If you give these scammers remote access to your computer, lots of bad things could happen–they could lock your computer and make you pay to unlock it again, they could install malware or steal bank passwords, or they could just charge you a lot of money for nothing.

The Federal Trade Commission recently cracked down on a fake tech support operation. At the FTC’s request, a federal court shut down a company that charged customers hundreds of dollars for tech support they didn’t need as well as software that was available for free, while pretending to work for Microsoft or Facebook. They reportedly told consumers that harmless files were signs of malware infection and sometimes claimed their computers needed to be repaired immediately.

Defendants in the case are Pairsys, Inc., Uttam Saha and Tiya Bhattacharya. The court froze their assets, banned them from misrepresenting themselves to customers, banned from deceptive telemarketing practices, and banned from selling or renting their customer lists. They also must shut down and disconnect their websites and phone numbers.

BBB has the following advice about how to avoid this scam and others like it:

  • Never let someone log into your computer remotely.
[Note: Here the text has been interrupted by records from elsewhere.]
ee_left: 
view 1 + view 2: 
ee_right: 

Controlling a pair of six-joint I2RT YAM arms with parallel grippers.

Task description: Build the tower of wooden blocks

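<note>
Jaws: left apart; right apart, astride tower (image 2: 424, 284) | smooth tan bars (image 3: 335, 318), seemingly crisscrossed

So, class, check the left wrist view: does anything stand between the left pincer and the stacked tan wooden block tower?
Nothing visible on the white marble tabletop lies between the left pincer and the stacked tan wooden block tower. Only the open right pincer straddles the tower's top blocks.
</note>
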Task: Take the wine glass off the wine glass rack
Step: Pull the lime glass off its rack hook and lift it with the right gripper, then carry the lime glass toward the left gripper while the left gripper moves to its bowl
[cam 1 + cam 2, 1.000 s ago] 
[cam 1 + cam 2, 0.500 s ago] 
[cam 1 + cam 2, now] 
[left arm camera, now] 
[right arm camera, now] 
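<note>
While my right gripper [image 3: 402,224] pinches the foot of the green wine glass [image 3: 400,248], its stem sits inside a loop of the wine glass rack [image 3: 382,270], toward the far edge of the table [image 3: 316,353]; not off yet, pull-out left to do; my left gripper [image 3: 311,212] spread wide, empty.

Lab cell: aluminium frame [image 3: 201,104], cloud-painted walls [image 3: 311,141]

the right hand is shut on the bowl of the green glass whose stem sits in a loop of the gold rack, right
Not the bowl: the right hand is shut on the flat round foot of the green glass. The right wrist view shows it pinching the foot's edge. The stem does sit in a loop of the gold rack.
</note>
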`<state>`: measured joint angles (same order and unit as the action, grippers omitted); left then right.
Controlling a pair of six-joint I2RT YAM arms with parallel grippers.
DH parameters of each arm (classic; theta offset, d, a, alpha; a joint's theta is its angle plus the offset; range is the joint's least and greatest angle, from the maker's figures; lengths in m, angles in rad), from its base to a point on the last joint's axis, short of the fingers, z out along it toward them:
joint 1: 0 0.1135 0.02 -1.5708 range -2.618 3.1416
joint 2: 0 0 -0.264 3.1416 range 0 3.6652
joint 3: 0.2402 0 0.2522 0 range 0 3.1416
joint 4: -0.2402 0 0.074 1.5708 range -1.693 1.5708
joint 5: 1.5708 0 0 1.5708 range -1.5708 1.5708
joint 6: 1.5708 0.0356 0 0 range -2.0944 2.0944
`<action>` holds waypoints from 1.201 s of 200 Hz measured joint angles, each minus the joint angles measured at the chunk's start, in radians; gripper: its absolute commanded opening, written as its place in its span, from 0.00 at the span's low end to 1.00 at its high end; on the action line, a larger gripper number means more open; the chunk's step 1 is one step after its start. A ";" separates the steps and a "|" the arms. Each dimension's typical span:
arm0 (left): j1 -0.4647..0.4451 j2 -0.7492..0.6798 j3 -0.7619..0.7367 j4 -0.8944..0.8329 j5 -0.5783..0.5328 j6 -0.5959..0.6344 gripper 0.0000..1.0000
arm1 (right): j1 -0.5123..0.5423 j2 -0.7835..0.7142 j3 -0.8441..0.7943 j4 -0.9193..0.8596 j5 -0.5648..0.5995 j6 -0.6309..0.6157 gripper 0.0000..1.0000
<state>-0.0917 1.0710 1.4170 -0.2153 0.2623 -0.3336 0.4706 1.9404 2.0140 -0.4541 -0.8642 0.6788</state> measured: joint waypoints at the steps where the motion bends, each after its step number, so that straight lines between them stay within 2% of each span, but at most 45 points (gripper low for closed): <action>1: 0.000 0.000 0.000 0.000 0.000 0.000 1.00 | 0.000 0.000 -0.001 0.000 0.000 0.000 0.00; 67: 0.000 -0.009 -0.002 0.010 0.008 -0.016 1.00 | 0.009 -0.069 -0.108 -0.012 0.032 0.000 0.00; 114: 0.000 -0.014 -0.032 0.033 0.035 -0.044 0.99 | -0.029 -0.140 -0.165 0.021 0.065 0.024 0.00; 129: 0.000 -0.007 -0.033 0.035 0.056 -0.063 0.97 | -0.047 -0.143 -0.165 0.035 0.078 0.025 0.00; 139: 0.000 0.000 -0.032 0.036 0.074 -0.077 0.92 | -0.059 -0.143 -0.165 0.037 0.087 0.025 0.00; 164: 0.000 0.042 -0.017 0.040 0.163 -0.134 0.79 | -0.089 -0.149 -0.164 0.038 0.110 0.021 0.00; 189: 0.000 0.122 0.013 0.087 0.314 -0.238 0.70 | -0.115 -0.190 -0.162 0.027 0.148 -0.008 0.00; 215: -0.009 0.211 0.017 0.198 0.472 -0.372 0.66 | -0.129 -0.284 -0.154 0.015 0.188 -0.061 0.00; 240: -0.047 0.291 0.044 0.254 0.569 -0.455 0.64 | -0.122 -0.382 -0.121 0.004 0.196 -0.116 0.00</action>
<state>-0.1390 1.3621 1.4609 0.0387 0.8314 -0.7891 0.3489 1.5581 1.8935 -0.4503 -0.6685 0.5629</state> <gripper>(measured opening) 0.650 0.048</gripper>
If someone tries to get you to let them access your computer remotely, hang up. When someone logs in, they can do anything you can do on your computer. They can access anything, including personal and financial information.
  • Do not click links in emails. It is better to type the address in the search bar manually.
  • If the URL seems odd, do not continue to go to the site. If it is a scam, it will most likely have an unusual URL. It will likely contain a common name but be accompanied by some jumbled letters or numbers.
  • Always look up the company’s phone number on their website. If you need to call a company, look it up on their official website. This can make sure that you are calling a legitimate number. Don’t rely on Caller ID or official-looking emails, which can be easily faked.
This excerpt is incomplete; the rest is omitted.